WHAT IS EXPECTED :: Search the data below for the string "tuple". Extract every line that contains it.

GIVEN RECORDS ::
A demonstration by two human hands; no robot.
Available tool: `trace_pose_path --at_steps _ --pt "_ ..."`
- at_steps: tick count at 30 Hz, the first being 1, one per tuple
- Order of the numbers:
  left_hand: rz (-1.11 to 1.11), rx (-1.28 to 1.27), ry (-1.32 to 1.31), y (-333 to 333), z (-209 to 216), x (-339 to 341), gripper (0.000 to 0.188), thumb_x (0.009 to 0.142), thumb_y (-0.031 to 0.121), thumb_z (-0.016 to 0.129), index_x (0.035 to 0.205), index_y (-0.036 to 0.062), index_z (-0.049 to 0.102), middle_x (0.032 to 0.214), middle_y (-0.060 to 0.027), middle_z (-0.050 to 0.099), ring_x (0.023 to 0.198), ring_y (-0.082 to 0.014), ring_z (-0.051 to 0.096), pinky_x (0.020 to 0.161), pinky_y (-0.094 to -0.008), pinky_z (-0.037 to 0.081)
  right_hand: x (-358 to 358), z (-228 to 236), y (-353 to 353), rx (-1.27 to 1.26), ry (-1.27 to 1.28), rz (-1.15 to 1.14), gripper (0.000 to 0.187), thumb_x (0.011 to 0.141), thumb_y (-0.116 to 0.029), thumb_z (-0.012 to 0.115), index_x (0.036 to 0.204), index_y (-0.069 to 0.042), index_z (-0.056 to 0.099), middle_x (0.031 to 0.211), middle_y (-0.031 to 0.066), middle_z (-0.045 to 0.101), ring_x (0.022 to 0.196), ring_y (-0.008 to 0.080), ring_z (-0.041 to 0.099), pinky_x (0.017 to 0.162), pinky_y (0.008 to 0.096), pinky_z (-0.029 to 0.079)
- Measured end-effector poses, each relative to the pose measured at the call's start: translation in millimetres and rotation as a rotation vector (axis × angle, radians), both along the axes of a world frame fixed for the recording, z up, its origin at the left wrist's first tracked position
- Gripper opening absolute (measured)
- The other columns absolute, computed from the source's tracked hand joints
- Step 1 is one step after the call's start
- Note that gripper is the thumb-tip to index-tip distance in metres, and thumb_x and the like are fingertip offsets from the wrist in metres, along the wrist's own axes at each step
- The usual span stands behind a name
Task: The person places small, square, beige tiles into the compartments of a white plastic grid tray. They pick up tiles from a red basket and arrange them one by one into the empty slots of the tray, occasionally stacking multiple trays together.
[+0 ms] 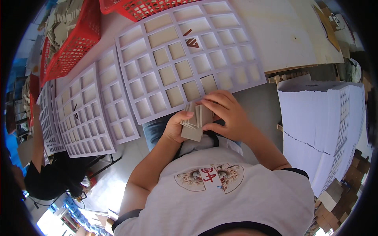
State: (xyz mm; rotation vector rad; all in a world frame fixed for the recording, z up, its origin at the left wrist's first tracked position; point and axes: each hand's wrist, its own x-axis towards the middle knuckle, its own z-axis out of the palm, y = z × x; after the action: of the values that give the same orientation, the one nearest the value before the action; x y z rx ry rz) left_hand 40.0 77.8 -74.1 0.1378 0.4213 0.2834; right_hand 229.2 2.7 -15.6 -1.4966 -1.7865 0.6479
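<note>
A small stack of grey-beige cardboard squares is fanned out between my hands, just off the near edge of a white grid panel. My left hand is closed around the stack, thumb on top. From the other side, my right hand grips several squares with its fingers and thumb. Similar grey-beige pieces fill some of the panel's openings, among them a square near the front edge. Other openings look white. A brown printed mark shows in the panel's upper middle.
More white grid panels lie along the table to the left, where another person's arm reaches in. A red basket of loose cardboard pieces stands far left, another red basket behind. Tall stacked white sheets stand right.
</note>
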Motion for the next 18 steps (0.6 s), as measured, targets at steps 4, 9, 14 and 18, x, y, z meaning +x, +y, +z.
trace_pose_path --at_steps 4,9,14,18 --pt "0.008 -0.005 -0.013 -2 10 11 0.063 0.077 0.025 0.064 0.132 0.0007 0.045 0.121 -0.0184 0.055 0.117 -0.0368 0.056 0.091 -0.0439 0.053 8 2 -3 0.07 0.021 -0.091 0.032 0.075 -0.018 0.073 0.103 -0.003 0.065 0.106 0.0109 0.059 0.1 0.0299 0.056 0.086 0.0399 0.046" --pt "-0.214 -0.03 -0.068 -6 8 21 0.059 0.078 0.024 0.066 0.13 0.0009 0.048 0.122 -0.0186 0.055 0.116 -0.0396 0.055 0.091 -0.0429 0.053 71 -10 35 0.067 0.218 -0.378 0.017 0.084 -0.003 0.064 0.1 -0.003 0.068 0.089 0.0086 0.062 0.08 0.019 0.058 0.074 0.0291 0.047" --pt "-0.169 -0.014 -0.051 -3 4 28 0.06 0.078 0.024 0.066 0.13 0.0003 0.048 0.123 -0.0188 0.055 0.117 -0.0405 0.054 0.091 -0.0429 0.053 79 -24 60 -0.089 0.202 -0.252 0.01 0.085 -0.001 0.06 0.095 0.0 0.063 0.087 0.0053 0.061 0.076 0.0137 0.053 0.068 0.0271 0.044" --pt "-0.132 -0.02 -0.031 -2 -1 31 0.066 0.075 0.026 0.068 0.132 -0.0007 0.046 0.124 -0.0198 0.054 0.118 -0.0425 0.053 0.09 -0.0435 0.055 83 -28 60 -0.234 0.262 -0.273 0.007 0.083 0.001 0.06 0.09 0.0 0.059 0.092 0.0072 0.061 0.076 0.0155 0.055 0.068 0.0283 0.044"
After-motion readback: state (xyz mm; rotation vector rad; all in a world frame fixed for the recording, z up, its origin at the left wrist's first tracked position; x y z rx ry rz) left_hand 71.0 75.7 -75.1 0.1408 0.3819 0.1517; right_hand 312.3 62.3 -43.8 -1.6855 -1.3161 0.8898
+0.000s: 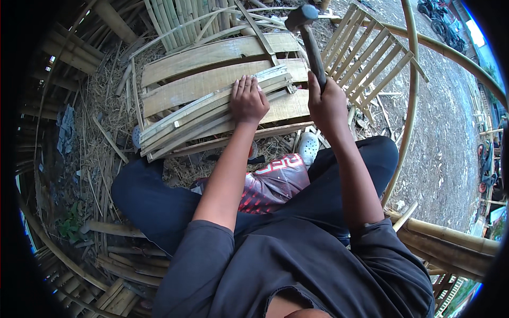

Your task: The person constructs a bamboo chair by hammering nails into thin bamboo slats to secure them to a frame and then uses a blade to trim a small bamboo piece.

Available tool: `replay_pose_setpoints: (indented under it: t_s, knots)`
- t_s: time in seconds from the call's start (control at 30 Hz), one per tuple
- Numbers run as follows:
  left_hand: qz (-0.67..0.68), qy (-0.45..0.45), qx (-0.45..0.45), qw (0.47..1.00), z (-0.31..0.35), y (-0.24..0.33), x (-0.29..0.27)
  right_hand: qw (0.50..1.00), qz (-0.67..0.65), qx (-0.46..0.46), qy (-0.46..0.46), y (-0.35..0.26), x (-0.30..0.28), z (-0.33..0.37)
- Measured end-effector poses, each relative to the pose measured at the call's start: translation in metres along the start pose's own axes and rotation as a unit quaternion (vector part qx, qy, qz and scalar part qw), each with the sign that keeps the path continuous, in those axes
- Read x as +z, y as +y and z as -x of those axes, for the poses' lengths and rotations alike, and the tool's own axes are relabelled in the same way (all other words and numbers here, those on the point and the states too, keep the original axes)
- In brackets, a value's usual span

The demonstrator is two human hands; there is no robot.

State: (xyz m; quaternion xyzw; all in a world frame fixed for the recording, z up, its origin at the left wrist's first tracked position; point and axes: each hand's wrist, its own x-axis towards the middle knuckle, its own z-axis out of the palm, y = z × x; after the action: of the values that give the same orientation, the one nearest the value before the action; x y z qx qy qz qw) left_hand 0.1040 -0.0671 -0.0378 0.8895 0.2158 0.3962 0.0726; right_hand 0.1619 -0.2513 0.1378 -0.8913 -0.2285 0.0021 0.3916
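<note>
My right hand (330, 108) is wrapped round the wooden handle of a hammer (312, 50), which is raised with its dark metal head up. On the left, my left hand (249, 105) lies flat over a stack of pale bamboo slats (185, 121), its fingers stretched across the top. The slats run slantwise over a low wooden plank bench (217, 52), their left ends reaching past its near edge. A small light piece pokes up from the slats left of my hand. The undersides of the slats are hidden.
A slatted bamboo panel (366, 50) leans right of the bench. Upright bamboo strips (177, 24) stand behind it. A curved bamboo pole (412, 106) rises on my right, near thick bamboo poles (450, 241). Straw and offcuts litter the ground; my bent legs flank patterned cloth (275, 183).
</note>
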Motion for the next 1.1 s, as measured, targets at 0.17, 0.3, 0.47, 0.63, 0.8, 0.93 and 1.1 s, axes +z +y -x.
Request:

ANSWER SECTION ::
- at_steps: tick count at 30 Hz, the first being 1, one per tuple
- t_s: time in seconds from the call's start (control at 30 Hz), one per tuple

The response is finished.